Task prompt:
From the material below, list every line containing "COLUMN".
-- Opening Marker --
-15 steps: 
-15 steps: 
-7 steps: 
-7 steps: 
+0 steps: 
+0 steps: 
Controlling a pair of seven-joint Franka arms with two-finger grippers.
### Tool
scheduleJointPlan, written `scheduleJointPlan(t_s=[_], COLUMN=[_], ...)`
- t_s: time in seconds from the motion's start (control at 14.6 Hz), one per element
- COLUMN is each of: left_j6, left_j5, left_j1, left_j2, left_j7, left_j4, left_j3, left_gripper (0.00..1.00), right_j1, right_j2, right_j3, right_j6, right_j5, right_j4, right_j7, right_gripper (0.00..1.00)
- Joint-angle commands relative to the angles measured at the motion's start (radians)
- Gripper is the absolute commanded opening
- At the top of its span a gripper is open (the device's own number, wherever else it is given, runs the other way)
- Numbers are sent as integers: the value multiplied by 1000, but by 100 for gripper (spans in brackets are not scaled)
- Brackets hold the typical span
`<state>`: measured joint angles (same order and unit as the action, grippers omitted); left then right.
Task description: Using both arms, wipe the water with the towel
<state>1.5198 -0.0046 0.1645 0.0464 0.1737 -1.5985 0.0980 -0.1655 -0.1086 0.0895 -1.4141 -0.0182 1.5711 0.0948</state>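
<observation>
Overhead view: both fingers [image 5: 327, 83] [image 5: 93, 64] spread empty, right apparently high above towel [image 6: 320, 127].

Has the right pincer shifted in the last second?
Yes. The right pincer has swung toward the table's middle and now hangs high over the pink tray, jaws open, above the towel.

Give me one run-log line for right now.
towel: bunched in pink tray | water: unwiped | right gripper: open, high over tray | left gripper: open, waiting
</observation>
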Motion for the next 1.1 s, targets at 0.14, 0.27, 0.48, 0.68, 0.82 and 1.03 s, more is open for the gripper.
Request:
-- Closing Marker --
Output of the exercise:
scheduleJointPlan, written `scheduleJointPlan(t_s=[_], COLUMN=[_], ...)`
- COLUMN is each of: left_j6, left_j5, left_j1, left_j2, left_j7, left_j4, left_j3, left_gripper (0.00..1.00), right_j1, right_j2, right_j3, right_j6, right_j5, right_j4, right_j7, right_gripper (0.00..1.00)

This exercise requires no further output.